HANOI: How quickly Asia’s newest “Tiger Economy” has stopped roaring.
A year ago, the Vietnamese stock market was one of the hottest on earth, the real estate market was soaring and economic growth blazed at 8.5 percent a year. Exports were booming and foreign investment was flooding in, helped by the country’s admission to the World Trade Organization.
Millions across the Communist country celebrated the marvels of capitalism.
Today, inflation has hit 25 percent, pinching incomes, and workers have been striking for higher wages. Property prices are falling and the stock market has plummeted to a two-year low, dashing the hopes of many people who expected to strike it rich.
Like thousands of other first-time investors in China and India, where shares also have plunged, Vietnamese are getting brutal lessons in the down sides of capital markets.
“My son and my husband are so angry at me,” said Doan Kim, a retired nurse who lost 70 percent of her $20,000 nest egg in the stock market. “My life is not the same.”
Many of the strengths that lured a record $20 billion in foreign investment to Vietnam last year remain in place.
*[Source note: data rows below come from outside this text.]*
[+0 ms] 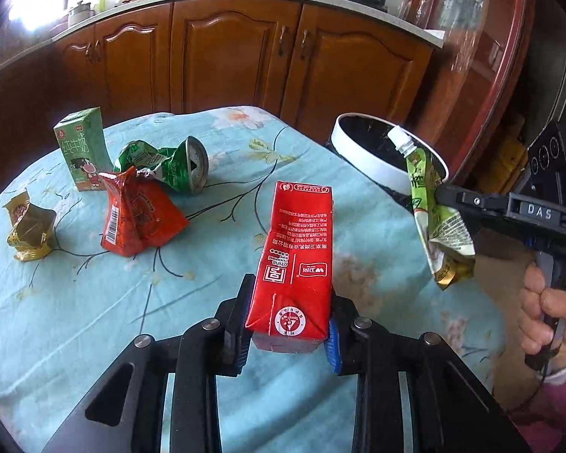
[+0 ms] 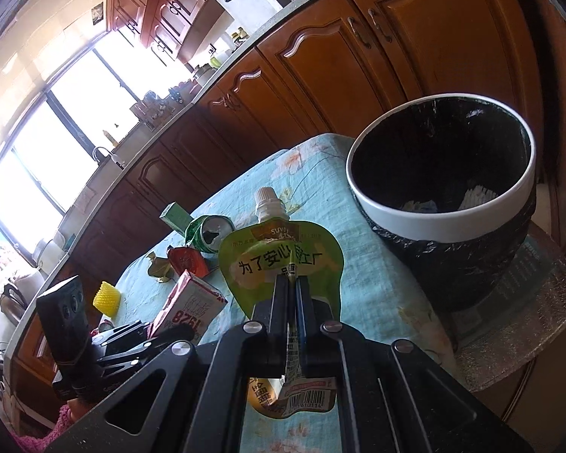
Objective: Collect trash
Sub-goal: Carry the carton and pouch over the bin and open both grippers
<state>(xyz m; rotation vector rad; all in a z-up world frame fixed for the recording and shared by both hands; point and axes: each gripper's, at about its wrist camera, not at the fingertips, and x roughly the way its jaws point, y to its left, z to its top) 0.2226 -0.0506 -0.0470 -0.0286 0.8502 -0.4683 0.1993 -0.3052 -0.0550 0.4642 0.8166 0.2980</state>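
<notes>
Your left claw (image 1: 288, 324) grips the glossy red rectangular paper milk carton (image 1: 296, 260) by its folded end, jaws pressed on both sides, above the pale blue floral cloth on the bench (image 1: 94, 321). Your right claw (image 2: 292, 283) is clamped flat on the crinkled green spouted foil pouch (image 2: 279, 249), just beside the white-rimmed, black-lined round bin (image 2: 445, 222).

The left wrist camera sits low and close over the table (image 1: 94, 339), looking down along its fingers across the cloth toward the cabinets, with the bin (image 1: 362, 158) off to its right. The right wrist camera, tilted, looks down at the same bin (image 2: 445, 219) from nearer. Both views share the bin, the table's far end and the cabinets behind it.
</notes>
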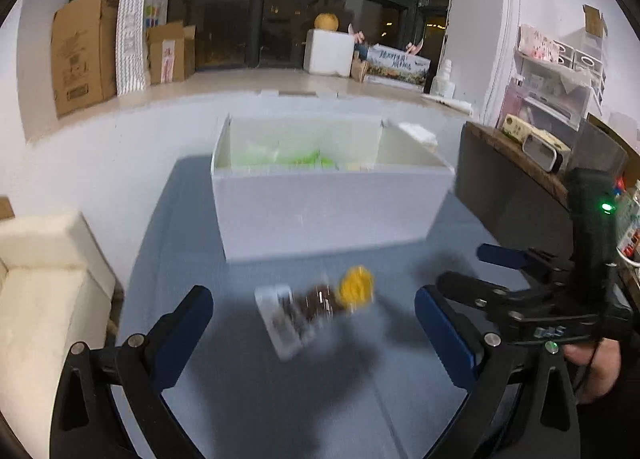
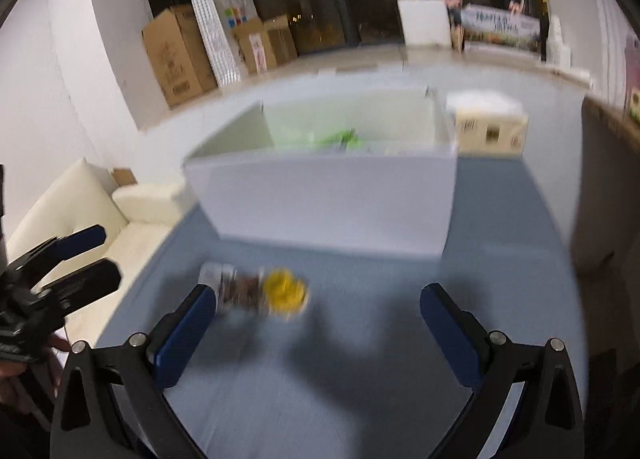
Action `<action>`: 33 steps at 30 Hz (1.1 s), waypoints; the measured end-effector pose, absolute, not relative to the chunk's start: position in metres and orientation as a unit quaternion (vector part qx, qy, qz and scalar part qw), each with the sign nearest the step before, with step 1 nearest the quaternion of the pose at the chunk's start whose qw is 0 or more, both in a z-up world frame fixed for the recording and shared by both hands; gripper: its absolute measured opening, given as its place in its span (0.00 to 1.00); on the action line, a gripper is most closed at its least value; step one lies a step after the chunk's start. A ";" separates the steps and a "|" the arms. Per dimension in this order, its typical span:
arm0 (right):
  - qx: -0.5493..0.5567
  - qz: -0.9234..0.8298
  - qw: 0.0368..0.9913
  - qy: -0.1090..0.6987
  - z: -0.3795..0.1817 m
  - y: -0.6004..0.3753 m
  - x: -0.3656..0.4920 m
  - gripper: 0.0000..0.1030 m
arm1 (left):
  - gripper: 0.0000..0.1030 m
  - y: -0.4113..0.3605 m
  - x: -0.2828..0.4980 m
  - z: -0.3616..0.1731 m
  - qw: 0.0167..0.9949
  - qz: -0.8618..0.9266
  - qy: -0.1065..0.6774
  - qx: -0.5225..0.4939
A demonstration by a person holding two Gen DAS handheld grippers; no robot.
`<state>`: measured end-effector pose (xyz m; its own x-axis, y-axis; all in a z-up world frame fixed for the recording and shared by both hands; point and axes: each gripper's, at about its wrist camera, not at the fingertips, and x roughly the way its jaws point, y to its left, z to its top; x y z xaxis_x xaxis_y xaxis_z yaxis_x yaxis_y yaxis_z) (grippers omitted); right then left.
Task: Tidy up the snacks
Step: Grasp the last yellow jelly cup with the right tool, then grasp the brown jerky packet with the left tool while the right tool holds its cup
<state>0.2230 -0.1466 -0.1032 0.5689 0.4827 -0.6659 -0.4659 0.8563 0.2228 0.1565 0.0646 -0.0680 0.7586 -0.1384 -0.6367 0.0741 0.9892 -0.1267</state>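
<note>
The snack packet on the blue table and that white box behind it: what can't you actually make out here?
- Snack packet: motion blur in both views smears its print; brand and contents unreadable.
- White box: its front wall hides the bottom; only blurred green items show above the rim, count unclear.
- Cardboard carton beside the box: labels too blurred to read.
- Left gripper and right gripper: open, handles cut off by the bottom edge.
</note>
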 end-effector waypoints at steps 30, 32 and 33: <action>-0.029 0.279 0.864 0.419 -0.156 -0.094 0.269 0.37 | 1.00 0.080 0.123 -0.117 0.916 -0.058 0.385 -0.102; -0.024 0.276 0.867 0.414 -0.150 -0.100 0.266 0.37 | 1.00 0.078 0.131 -0.119 0.916 -0.057 0.387 -0.092; -0.019 0.275 0.869 0.410 -0.147 -0.106 0.263 0.37 | 1.00 0.076 0.136 -0.121 0.915 -0.057 0.390 -0.088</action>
<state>0.2627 -0.1061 -0.1467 0.5116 0.4625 -0.7241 -0.4944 0.8477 0.1922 0.1362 0.0765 -0.1207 0.6893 -0.1725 -0.7036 0.0358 0.9782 -0.2047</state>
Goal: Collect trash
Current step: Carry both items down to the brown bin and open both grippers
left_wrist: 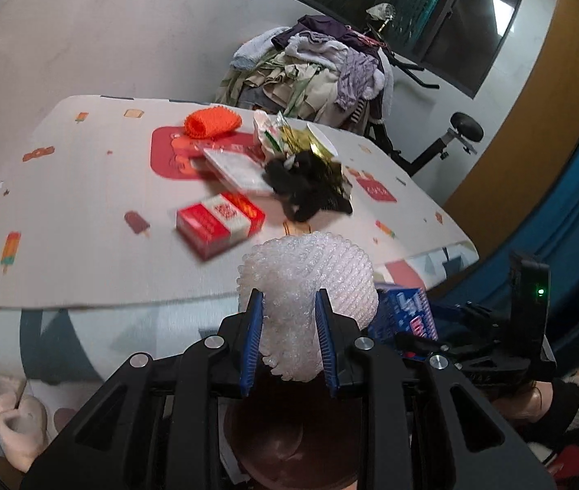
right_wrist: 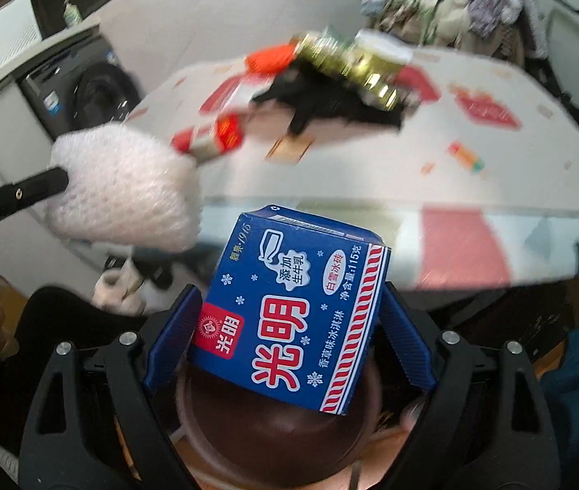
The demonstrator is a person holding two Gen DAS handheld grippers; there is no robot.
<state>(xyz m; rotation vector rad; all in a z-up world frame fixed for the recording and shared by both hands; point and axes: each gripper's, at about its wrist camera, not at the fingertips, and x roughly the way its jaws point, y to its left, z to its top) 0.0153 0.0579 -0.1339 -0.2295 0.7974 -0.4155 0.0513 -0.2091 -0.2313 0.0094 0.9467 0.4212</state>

The nation has a rapidly emerging middle class and has adopted many economic changes in recent years. Half of its 84 million citizens are under the age of 30.
Economically isolated by years of war, the nation has a pent-up demand for consumer goods, making it an attractive destination for retailers.
Leading Vietnamese growth were the telecommunications, manufacturing and construction industries, as well as exports of clothing, shoes, rice and coffee.
For now, foreign investment pledges are still rising, reaching $5.1 billion in the first quarter, up 36 percent from the period a year ago.
But the government has lowered its growth target to 7 percent from as much as 9 percent, and the prevailing mood has soured drastically.
Like economies around the world, Vietnam has been buffeted by soaring food and oil prices, and the authorities are trying to rein in surging inflation. The jump in food prices is hitting the poor especially hard.
The Vietnamese government, eager to modernize the country, has also been spending freely on big infrastructure projects, incurring a large fiscal deficit.
State-owned banks in Vietnam have been extending easy credit to the massive state-owned companies that still dominate the economy. Credit growth last year exceeded 50 percent, according to Jonathan Pincus, chief economist at the United Nations Development Program.
The central bank has raised interest rates and the authorities have taken other steps to slow inflation. But it has not been moving quickly enough, hindered by a collective decision-making style and well-connected pressure groups with an interest in the status quo, Pincus said.
Pervasive corruption has also undermined economic efficiency.
The Vietnamese economy has been among the world’s fastest growing since it began accelerating free-market changes a decade ago. But like many developing countries, it has found it difficult to restrain inflation while capital has flowed into the country.
“All of us gathered here today are only too aware of spiraling costs and the negative effect that inflation is having on the business environment in Vietnam,” Michael Pease, chairman of the American Chamber of Commerce in Hanoi, said at a forum last week.
At the same meeting, Benedict Bingham, the Vietnam country chief for the International Monetary Fund, called on the government to curtail spending, raise interest rates and tighten credit to state-owned companies.
Despite its short-term difficulties, Vietnam is likely to continue making significant economic progress, Bingham said.
He added: “The longer-term economic reform story that made Vietnam such an attractive destination for foreign direct investment in recent years remains a compelling one.”
The plunge in the country’s stock market has been as stunning as its ascent. The benchmark VNindex surged 144 percent in 2006 and an additional 56 percent last year. Giddy new investors flocked to securities companies that sprung up in Hanoi and Ho Chi Minh City, Vietnam’s two biggest cities. People swapped stories about freshly minted millionaires.
“Everybody made money,” said Nguyen Tra Lan, an analyst with Thang Long Securities.
But many new investors had little, if any, knowledge about stocks. People engaged in “word of mouth” investing, often acting on rumors and tips from family and friends, Lan said.
And as they did, the market quickly became overvalued, said Dominic Scriven, director of Dragon Capital Group in Ho Chi Minh City. “Share prices were much higher than they should have been.”
Since hitting a high of 1,179 in March 2007, the key index has sunk by more than 60 percent, sinking to a two-year low of 370.45 last week.
Kim had a friend who quickly tripled her $6,200 investment in stocks in 2006. So Kim tried to cash in as well, investing her entire $20,000 in savings and another $20,000 she borrowed from friends.
But she got in too late, just as the stocks of major state-owned companies started to plummet, including such giants as Refrigeration Electrical Engineering, Vinamilk and Sacombank.
“If everything had worked out they way it did for my friend,” Kim said, “I would have been a billionaire.”
Instead, she lost $28,000 and has no idea how she will pay off her debts. She spends her days at a Hanoi securities firm, where she watches the ticker and waits to see if stock prices will rise.